О многом думалось в эту ночь – отдельно от жены, на диване. На четвертом десятке лет, когда этот десяток перевалил уже за вторую половину, ясно начинал он понимать, что молодость утекла, а вторая половина жизни в туманных пока очертаниях. И думалось еще о том, что не научился, как следует, чувствовать в себе солидность лет, еще не выветрился вчерашний запал и задор, а надо прибиваться к прочному берегу. В городе он прижился прочно, несколько лет работал на судостроительном заводе сварщиком, строил речные теплоходы. А потом вспомнил свою первую профессию: до армии заканчивал сельхозтехникум. Механик он. И неплохой. Да и деревня стала всё чаще манить, звать к себе давними светлыми картинами – воспоминаниями. Он и работал теперь, собственно, в сельской организации, где только контора, да начальство в городе, а они, работяги, в разъездах – ставят оборудование то в свиноводческих комплексах, то на молочных. Все эти последние пять лет так – между городом и селом.

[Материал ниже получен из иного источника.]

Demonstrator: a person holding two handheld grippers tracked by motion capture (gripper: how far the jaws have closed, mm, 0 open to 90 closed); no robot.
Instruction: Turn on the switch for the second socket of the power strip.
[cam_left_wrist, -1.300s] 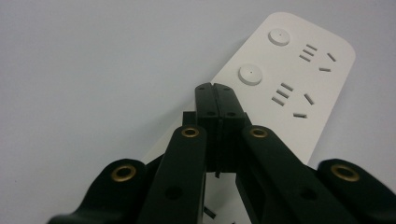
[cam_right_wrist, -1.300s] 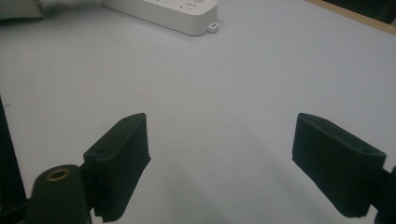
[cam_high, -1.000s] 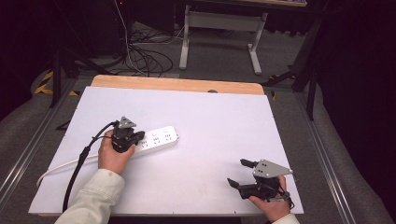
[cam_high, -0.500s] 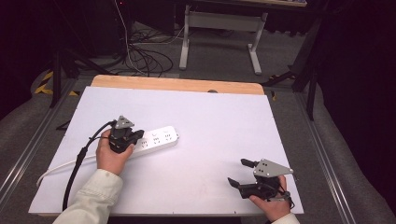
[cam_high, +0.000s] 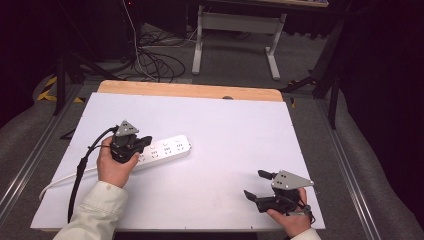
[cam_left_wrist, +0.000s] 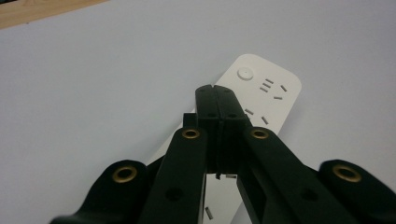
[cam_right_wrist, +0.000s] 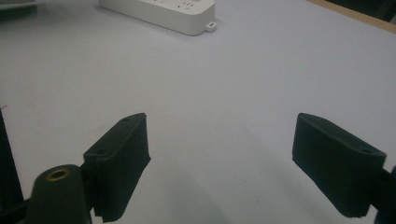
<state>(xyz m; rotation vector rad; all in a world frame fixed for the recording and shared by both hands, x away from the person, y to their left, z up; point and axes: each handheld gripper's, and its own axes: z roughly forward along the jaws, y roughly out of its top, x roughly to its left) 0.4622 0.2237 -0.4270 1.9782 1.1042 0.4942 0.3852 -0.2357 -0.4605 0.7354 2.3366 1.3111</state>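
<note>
A white power strip (cam_high: 167, 149) lies flat on the white table (cam_high: 225, 125), left of centre, and its white cord (cam_high: 60, 179) runs off toward the left edge. My left gripper (cam_high: 145, 141) hovers over the strip's left half with its jaws pressed together. In the left gripper view the shut tips (cam_left_wrist: 216, 93) point at the strip's round button end (cam_left_wrist: 266, 88), and I see nothing between them. My right gripper (cam_high: 256, 184) rests near the table's front right, open and empty. In the right gripper view its gap (cam_right_wrist: 219, 154) faces bare table, with the strip (cam_right_wrist: 159, 9) far ahead.
A wooden strip (cam_high: 190, 91) borders the table's far edge. Beyond it, on the floor, stand a metal frame (cam_high: 235, 35) and a tangle of black cables (cam_high: 150, 55). Metal rails (cam_high: 345, 165) run along both sides of the table.
The left gripper has edged slightly left over the power strip. The right gripper has stayed in place and open.
</note>
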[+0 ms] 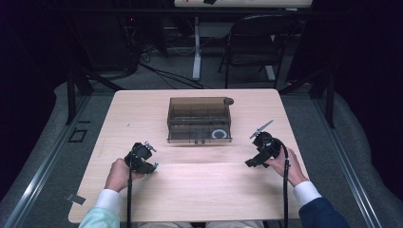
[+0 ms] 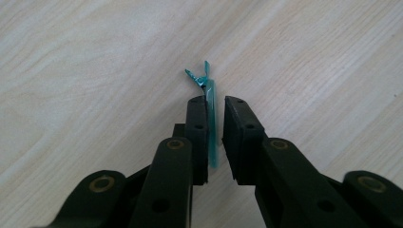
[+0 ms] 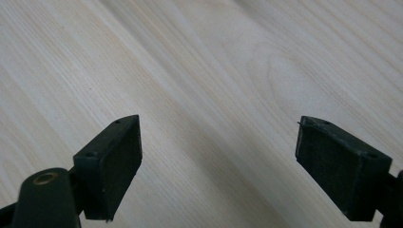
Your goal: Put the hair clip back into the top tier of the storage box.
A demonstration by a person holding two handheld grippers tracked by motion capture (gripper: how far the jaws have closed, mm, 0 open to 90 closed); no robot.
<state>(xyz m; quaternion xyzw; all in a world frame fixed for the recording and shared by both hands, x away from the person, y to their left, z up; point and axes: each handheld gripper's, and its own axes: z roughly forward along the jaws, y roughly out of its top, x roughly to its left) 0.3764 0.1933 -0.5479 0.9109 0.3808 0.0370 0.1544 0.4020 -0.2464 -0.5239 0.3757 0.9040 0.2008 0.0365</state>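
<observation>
A smoked, see-through box (image 1: 199, 119) stands at the far middle of the pale wooden counter (image 1: 199, 190); its inside is split into compartments, and a small white ring (image 1: 219, 134) lies in the near right one — what else it may hold is too dim to tell. A small dark round knob (image 1: 229, 100) sits at the box's far right corner. Left claw (image 2: 215, 107), near the counter's front left and held in the person's left hand (image 1: 119, 174): its jaws stand nearly together, with a thin teal strip (image 2: 212, 118) between them, lying against the left jaw; whether the right jaw presses on it cannot be told. The strip's long axis runs along the jaws, and its crumpled tip (image 2: 197, 76) points forward past the fingertips, above bare wood. Right claw (image 3: 218, 142), held in the right hand (image 1: 285, 164) to the box's near right — jaws wide apart over bare counter, gripping nothing.
</observation>
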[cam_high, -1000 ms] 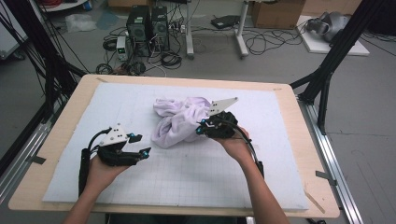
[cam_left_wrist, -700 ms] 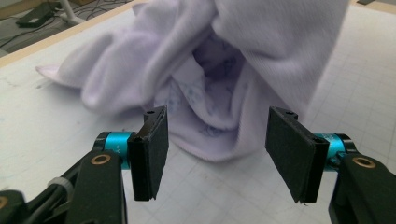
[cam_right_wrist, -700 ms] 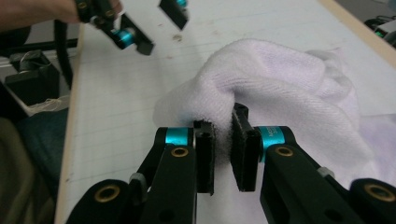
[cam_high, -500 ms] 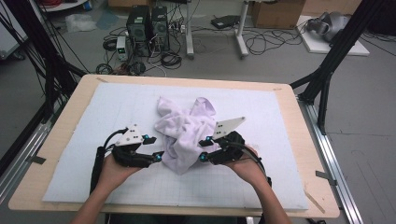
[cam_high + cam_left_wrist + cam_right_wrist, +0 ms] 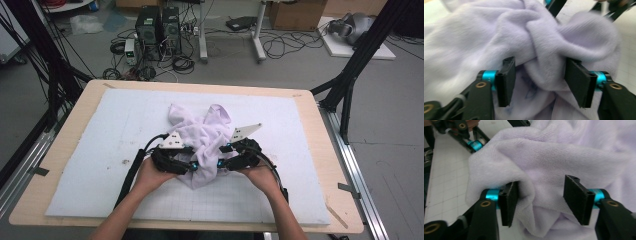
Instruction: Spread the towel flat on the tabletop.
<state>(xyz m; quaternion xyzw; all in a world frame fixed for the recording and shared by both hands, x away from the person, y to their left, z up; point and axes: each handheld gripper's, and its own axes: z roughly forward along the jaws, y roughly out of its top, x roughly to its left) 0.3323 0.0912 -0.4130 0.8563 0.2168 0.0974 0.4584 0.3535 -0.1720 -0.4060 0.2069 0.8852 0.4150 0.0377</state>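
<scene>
White mat (image 5: 115, 125): crumpled cloth (image 5: 200, 132), no clear axis; L claw (image 5: 192, 166) & R claw (image 5: 220, 163) agape

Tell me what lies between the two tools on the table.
In the high view, a bunched part of the pale lilac garment fills the stretch between the left tool and the right tool; both sets of jaws stand apart around its folds.

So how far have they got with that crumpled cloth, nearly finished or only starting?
Early days, I'd say. The pale lilac cloth lies bunched in a heap on the white mat, nothing flattened or folded. In hand: the left tongs and right tongs sit at its near edge, jaws open with folds of cloth between them, not yet clamped. Left: gripping, spreading it out and any folding.
</scene>
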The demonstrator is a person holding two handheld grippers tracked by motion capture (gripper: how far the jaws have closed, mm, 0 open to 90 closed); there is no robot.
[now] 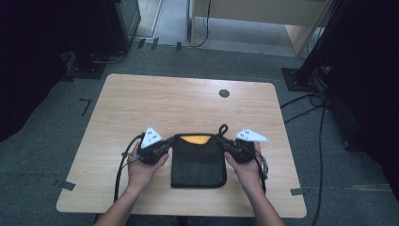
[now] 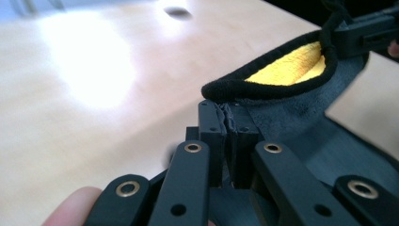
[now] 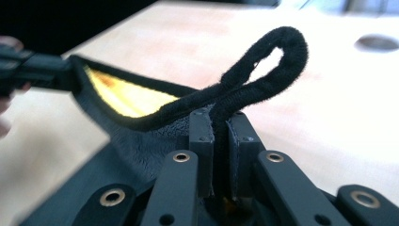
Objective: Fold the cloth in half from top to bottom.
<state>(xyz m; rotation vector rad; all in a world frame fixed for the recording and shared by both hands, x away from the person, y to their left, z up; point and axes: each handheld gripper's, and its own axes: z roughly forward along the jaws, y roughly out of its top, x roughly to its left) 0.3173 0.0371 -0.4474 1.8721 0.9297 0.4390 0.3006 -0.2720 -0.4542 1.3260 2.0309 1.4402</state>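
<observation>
A black fabric pouch (image 1: 197,162) with a yellow lining (image 1: 196,139) lies flat near the front of the wooden table (image 1: 155,101), its mouth facing away and held slightly open. My left gripper (image 1: 157,149) is shut on the pouch's left top corner (image 2: 228,125). My right gripper (image 1: 234,148) is shut on the right top corner, where a black cord loop (image 3: 263,61) sticks up past the jaws. The yellow lining (image 2: 291,68) shows inside the rim in the left gripper view, and the lining (image 3: 122,96) also shows in the right gripper view.
A dark round grommet (image 1: 224,93) sits in the table's far right part. Cables (image 1: 308,110) trail over the grey floor to the right. Dark stands (image 1: 301,77) and equipment stand beyond the table's far corners. A person's hands (image 1: 141,169) hold both grippers.
</observation>
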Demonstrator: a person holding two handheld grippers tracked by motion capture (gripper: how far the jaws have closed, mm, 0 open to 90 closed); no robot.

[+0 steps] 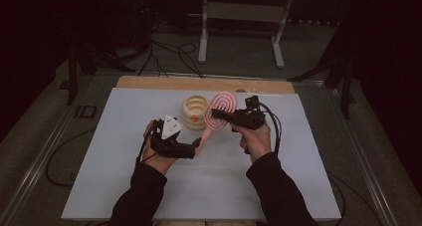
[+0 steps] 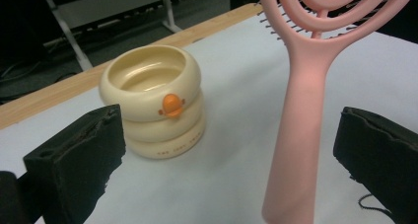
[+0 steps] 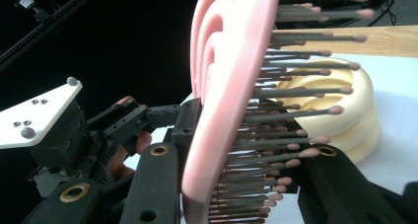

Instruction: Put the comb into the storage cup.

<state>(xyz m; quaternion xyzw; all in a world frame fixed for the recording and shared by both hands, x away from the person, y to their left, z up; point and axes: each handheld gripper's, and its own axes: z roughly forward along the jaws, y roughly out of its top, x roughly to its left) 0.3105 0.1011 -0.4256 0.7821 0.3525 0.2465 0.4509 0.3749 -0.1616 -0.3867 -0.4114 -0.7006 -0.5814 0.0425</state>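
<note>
1. We're clamping the right gripper (image 1: 215,113) on the pink hairbrush (image 1: 217,114) head, held above the table (image 1: 124,186).
2. We're holding the left gripper (image 1: 197,147) wide open around its handle, not touching.
3. We're seeing the cream cup (image 1: 195,111) at the brush's 9 o'clock.

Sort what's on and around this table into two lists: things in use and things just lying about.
In use:
- pink hairbrush, head clamped in the right gripper
- left gripper, jaws open either side of the brush handle
- cream stacked-ring cup, just behind the brush

Lying about:
- white mat
- metal stand on the floor
- floor cables
</note>
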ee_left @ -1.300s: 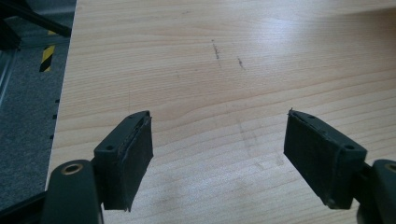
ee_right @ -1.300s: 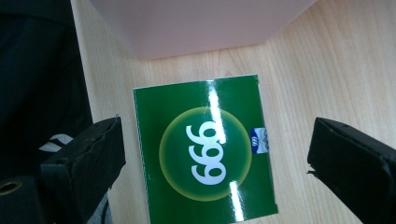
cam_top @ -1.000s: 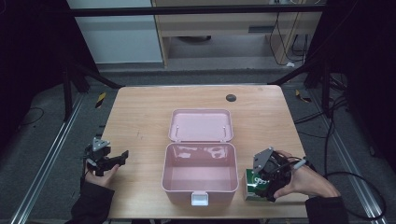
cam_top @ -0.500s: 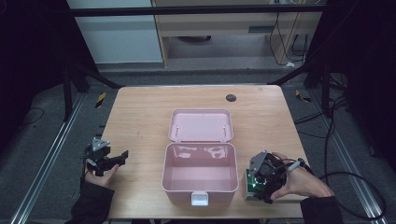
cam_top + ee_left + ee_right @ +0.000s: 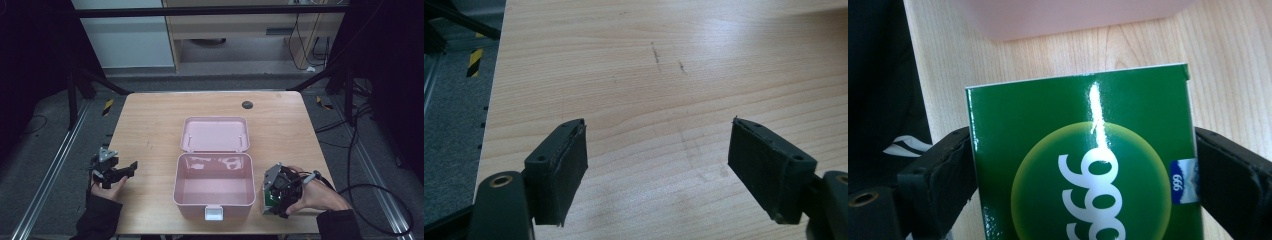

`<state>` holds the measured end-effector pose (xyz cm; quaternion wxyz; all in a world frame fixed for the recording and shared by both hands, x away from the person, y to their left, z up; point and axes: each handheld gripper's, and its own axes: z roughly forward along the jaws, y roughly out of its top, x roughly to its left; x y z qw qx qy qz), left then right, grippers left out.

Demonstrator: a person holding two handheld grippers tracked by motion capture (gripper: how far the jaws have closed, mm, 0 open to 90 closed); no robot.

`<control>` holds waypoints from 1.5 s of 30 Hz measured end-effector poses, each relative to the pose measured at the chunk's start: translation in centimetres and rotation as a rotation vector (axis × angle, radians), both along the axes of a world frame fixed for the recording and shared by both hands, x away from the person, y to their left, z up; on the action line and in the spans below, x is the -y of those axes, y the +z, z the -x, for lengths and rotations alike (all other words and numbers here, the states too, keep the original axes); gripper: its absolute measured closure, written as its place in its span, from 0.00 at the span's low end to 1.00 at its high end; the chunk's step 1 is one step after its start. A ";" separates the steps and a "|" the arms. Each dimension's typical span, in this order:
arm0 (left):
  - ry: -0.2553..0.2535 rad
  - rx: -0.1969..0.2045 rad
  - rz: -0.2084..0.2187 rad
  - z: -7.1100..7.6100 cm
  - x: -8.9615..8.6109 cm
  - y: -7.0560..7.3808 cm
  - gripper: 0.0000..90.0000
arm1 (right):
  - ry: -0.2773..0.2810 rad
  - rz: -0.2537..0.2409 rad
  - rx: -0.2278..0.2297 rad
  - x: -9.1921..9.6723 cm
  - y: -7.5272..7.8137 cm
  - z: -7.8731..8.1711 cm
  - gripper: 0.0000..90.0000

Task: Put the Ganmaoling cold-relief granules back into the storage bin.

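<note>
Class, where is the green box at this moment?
In the high view the green box sits at the table's near right, held in the right tongs, just right of the open pink case.

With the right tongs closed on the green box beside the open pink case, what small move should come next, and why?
Probably lift the green box slightly and carry it toward the pink case. The right tongs clamp its sides, the case stands open beside it, and the left tongs stand open over the table.
</note>
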<state>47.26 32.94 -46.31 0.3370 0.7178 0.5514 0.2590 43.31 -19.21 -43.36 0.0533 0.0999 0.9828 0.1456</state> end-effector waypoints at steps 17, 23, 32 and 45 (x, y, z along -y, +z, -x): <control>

Временами подступало сильно.
– Поедем в деревню, – говорил он Марине, – купим свой дом, я сад посажу, чтоб – березы, тополя, рябины!
– А яблони? – спрашивала она, легко соглашаясь.
– Ну и яблони. А тополя обязательно. Знаешь, какие у нас возле клуба тополя стояли! До неба крона. И дух тополиный в мае на всю деревню. Срубили их, когда клуб перестраивали. А я посажу. Свои. Возле дома.
– А я утяток разведу. Желтеньких, курносеньких. В прошлом году на вокзале у одного старичка увидела в корзине маленькие такие пухленькие комочки. Продайте, говорю, дедушка, одного. Не продал. Зачем, говорит?
«И правда, зачем одного?» – пожимал плечами Павел, начиная трезветь от своих планов.